In Canada, Google Street View is available on streets, roads, and highways in most parts of the country, with coverage in all provinces and territories. The feature is also provided in Whistler Blackcomb Resort, the location of the 2010 Winter Olympics.

==Background==

===Introduction===
Street View in Canada began on October 7, 2009. On this day, Street View was made available for several large Canadian cities, as well as Banff National Park and Whistler, British Columbia (one of the sites from the 2010 Winter Olympics). This was after long anticipation of the feature in the country. Street View cars had been spotted as early as 2007.

On December 2, 2009, nine more Canadian cities were added, from east to west St. John's, Sherbrooke, Sudbury, London, Winnipeg, Saskatoon, Edmonton, and Victoria.
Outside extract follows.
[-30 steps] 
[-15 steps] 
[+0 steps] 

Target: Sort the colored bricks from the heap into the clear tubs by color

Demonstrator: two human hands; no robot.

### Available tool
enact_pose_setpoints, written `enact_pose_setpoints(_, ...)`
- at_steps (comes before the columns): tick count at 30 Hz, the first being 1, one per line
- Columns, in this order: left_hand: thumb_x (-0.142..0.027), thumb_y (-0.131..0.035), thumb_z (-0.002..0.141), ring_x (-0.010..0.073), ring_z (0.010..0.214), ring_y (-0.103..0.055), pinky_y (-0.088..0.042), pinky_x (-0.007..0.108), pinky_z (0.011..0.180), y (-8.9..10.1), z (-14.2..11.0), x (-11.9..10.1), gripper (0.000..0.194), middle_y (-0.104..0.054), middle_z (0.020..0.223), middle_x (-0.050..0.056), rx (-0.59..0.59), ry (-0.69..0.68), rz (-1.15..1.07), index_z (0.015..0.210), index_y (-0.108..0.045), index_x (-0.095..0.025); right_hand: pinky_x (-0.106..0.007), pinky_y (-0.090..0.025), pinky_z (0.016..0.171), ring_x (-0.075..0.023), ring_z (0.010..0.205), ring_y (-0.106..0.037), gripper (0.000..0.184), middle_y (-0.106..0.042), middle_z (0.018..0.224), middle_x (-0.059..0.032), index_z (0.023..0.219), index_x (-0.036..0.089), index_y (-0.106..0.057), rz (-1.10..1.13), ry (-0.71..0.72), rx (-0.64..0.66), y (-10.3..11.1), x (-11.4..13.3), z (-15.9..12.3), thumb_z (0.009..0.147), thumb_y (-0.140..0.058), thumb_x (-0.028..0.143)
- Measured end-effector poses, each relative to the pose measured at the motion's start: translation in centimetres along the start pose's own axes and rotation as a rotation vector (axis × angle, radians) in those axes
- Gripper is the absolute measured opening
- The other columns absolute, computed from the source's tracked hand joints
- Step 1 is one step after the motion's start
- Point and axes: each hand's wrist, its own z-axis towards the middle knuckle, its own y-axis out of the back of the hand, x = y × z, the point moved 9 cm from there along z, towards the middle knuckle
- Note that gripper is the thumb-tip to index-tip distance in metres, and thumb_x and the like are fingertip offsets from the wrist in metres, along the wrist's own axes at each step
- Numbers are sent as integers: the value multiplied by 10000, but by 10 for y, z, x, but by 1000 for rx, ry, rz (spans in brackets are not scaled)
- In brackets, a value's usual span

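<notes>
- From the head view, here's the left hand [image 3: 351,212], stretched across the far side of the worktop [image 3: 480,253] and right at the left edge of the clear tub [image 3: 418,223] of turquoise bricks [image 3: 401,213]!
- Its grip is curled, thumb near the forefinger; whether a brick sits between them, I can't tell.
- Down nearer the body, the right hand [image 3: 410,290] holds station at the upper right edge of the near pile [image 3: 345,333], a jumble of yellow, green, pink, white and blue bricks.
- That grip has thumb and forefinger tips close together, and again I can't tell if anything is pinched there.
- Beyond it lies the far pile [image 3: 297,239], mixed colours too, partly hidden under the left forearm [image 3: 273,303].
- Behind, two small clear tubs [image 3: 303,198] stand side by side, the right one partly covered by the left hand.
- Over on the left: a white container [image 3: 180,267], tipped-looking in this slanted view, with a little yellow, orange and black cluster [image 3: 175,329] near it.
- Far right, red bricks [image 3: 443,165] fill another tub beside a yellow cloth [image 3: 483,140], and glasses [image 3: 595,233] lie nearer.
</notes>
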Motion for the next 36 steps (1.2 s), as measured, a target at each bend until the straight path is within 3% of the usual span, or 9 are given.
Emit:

On February 10, 2010, many more areas of Canada (barring extremely northern and rural areas) were added. Of note, ski runs on Whistler Blackcomb Resort is also covered in this update. As of 2013, the northernmost community imaged is the Arctic island community of Cambridge Bay, Nunavut. As of April 2014, the only Canadian urban areas whose images have not been uploaded are the urban areas within the Labrador region of Newfoundland and Labrador.

On October 10, 2012, street view images in many parts of Canada were updated and some new images of parks, trails, university campuses, and zoos were added.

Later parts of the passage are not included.